Altitude Training: When To Come Down?
Athletes at elite levels across many sports have found success with altitude training. But while most agree that the practice has its advantages, there are two opposing schools of thought on when an athlete should return from altitude to compete.
Robert Chapman, PhD, an exercise physiologist at Indiana University, and fellow IU researchers set out to see which camp was right. It turns out that both ways of thinking may be valid.
Their study “Time-course of changes in cardiorespiratory measures post-altitude training: Implications for competitive endurance performance” was presented in May at the American College of Sports Medicine annual meeting.
Researchers worked with six elite distance runners who lived at an altitude of 2,150 meters in Flagstaff, Ariz., for 28 days. The runners trained at 1,000 meters during that time in order to do harder and faster workouts. Once the runners returned from the camp, researchers tested their heart rate, running economy, and running mechanics over the following 26-day period.

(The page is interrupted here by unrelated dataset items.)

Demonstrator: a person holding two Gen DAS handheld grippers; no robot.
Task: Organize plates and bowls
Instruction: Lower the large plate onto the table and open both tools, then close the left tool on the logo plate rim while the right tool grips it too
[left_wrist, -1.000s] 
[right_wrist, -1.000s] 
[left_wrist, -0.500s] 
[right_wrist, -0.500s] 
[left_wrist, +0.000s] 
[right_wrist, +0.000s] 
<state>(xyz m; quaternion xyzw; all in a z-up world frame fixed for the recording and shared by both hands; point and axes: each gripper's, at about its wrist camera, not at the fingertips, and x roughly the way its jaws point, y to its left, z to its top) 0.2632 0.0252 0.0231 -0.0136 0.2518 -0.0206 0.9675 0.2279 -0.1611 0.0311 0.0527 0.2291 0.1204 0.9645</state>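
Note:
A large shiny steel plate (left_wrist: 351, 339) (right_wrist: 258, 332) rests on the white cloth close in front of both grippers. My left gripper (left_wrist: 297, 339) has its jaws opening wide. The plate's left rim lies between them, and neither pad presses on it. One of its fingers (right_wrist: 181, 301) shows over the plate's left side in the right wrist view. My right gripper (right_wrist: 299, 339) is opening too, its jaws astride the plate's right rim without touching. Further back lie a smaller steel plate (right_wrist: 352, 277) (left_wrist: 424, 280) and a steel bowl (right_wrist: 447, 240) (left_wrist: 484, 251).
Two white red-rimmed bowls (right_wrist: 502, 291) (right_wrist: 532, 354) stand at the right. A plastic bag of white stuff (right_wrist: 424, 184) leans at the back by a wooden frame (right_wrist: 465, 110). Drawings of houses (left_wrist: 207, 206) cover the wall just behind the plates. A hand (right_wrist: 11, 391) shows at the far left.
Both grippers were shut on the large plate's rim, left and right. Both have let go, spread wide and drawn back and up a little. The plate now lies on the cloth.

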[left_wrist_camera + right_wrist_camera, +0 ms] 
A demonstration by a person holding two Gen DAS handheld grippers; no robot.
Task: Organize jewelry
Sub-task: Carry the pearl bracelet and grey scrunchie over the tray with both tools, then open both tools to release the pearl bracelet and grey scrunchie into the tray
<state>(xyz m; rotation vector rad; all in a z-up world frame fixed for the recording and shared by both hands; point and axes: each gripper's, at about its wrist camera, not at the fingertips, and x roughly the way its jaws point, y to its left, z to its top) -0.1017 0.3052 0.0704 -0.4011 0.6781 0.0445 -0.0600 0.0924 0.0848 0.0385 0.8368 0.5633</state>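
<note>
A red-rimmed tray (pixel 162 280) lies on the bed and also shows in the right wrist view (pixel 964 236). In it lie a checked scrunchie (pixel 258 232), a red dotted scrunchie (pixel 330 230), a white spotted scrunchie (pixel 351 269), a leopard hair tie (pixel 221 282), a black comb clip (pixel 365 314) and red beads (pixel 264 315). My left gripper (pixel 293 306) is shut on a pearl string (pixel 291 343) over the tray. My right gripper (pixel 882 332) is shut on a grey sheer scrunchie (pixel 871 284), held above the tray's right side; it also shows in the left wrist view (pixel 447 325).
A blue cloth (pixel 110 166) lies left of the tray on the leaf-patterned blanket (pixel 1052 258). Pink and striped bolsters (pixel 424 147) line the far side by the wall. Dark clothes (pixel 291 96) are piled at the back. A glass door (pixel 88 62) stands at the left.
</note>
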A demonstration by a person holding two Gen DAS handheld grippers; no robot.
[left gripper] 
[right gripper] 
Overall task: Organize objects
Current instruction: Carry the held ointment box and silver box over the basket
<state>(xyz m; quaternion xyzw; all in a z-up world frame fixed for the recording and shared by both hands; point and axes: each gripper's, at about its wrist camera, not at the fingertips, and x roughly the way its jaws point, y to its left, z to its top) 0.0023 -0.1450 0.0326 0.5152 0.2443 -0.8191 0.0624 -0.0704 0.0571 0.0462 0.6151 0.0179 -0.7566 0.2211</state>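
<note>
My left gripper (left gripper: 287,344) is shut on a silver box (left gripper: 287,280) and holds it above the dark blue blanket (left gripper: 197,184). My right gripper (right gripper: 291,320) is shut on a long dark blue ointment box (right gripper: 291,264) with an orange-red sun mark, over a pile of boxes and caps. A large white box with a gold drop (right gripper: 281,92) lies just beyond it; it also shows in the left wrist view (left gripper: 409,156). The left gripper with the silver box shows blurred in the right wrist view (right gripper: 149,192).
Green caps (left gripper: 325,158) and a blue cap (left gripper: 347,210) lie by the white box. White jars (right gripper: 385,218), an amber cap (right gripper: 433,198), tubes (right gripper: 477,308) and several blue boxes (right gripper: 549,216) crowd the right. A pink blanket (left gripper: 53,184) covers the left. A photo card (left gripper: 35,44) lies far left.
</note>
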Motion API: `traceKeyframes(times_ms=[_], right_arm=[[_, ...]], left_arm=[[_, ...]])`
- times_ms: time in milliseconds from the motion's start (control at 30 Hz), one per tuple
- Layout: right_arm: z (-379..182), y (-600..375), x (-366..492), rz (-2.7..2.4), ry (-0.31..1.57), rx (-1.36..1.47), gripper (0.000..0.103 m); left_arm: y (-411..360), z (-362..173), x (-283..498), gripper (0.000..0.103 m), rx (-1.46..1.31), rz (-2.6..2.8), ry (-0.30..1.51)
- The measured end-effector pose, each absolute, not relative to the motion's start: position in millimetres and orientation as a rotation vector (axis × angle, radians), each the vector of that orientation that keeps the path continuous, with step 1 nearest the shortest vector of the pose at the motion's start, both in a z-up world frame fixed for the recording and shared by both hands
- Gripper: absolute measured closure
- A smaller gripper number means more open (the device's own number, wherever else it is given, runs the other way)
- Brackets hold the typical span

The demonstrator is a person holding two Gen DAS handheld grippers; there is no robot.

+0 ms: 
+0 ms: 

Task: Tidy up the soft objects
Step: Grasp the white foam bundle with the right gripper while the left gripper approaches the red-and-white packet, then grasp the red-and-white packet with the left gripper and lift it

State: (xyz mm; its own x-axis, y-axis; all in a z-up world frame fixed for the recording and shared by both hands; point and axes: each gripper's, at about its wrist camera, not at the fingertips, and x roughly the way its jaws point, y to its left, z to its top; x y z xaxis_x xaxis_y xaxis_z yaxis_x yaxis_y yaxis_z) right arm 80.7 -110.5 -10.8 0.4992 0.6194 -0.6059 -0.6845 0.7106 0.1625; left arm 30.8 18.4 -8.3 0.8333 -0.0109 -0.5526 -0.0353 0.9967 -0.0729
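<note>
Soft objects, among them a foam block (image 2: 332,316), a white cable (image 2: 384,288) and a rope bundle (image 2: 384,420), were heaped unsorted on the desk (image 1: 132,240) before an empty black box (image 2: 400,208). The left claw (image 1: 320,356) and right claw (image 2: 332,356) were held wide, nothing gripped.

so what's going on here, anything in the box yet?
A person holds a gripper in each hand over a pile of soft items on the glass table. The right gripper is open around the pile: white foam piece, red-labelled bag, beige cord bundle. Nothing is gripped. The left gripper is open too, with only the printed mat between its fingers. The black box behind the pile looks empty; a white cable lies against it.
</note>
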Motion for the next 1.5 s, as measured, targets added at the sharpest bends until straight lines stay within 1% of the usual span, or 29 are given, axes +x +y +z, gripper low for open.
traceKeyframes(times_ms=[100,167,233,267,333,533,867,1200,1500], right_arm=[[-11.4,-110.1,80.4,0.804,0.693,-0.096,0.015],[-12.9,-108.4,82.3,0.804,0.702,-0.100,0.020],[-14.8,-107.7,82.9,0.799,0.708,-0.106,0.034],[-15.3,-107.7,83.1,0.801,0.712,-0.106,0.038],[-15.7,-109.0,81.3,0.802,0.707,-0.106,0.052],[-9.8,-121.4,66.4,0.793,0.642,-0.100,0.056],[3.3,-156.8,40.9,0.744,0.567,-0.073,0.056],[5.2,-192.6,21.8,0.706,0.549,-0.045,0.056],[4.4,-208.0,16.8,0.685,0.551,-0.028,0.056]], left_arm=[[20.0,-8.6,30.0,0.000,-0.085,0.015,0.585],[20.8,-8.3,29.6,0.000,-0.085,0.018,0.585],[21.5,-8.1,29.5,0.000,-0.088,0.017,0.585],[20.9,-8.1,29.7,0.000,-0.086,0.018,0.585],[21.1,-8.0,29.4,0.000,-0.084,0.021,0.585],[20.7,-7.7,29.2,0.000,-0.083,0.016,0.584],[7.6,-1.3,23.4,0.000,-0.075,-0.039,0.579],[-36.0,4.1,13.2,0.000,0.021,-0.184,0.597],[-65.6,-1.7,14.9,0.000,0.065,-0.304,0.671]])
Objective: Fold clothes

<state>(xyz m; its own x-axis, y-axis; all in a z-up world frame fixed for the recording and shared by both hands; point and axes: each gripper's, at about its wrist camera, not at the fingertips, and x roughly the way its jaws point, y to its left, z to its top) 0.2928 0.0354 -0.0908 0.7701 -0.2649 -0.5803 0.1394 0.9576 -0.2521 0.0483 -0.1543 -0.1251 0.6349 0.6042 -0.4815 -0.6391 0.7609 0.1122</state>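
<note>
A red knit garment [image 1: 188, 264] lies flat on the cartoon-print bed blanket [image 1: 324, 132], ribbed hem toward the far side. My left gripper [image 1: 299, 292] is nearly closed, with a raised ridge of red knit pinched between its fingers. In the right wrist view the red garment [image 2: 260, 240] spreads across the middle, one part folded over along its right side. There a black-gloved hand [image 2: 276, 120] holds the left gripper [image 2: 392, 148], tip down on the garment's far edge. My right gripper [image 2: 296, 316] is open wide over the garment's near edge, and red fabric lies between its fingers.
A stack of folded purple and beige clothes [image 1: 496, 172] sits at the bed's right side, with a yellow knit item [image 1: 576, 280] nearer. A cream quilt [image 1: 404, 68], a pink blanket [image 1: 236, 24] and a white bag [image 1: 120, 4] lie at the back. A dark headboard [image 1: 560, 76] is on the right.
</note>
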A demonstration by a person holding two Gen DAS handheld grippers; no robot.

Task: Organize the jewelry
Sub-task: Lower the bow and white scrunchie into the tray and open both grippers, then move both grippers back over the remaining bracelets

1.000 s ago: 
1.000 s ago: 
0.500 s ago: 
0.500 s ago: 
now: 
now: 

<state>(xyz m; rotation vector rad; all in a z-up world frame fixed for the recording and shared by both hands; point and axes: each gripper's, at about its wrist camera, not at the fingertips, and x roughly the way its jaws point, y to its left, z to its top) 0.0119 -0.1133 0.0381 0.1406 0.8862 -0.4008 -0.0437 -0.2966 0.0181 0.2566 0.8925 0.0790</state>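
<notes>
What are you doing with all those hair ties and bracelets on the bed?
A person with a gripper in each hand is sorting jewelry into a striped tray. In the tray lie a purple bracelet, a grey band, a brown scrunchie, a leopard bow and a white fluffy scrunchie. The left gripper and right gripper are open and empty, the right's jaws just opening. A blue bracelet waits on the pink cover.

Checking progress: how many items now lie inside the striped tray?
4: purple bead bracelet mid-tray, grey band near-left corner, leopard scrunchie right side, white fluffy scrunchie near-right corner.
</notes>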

The results showed that 48 hours after returning was a good time to compete based on breathing results, while days seven and 13 showed more breathing difficulty. But the study also indicated that an athlete might perform at his or her best between days 18 and 22 because the breathing difficulty went away and the body became re-acclimated to a lower altitude.
“This research will help athletes plan for major competitions,” said lead author Abby Laymon, a graduate student at Indiana. “For example, if an athlete is training for the Olympic trials, they can count backwards and plan their workout[s] accordingly to perform their best after altitude training.”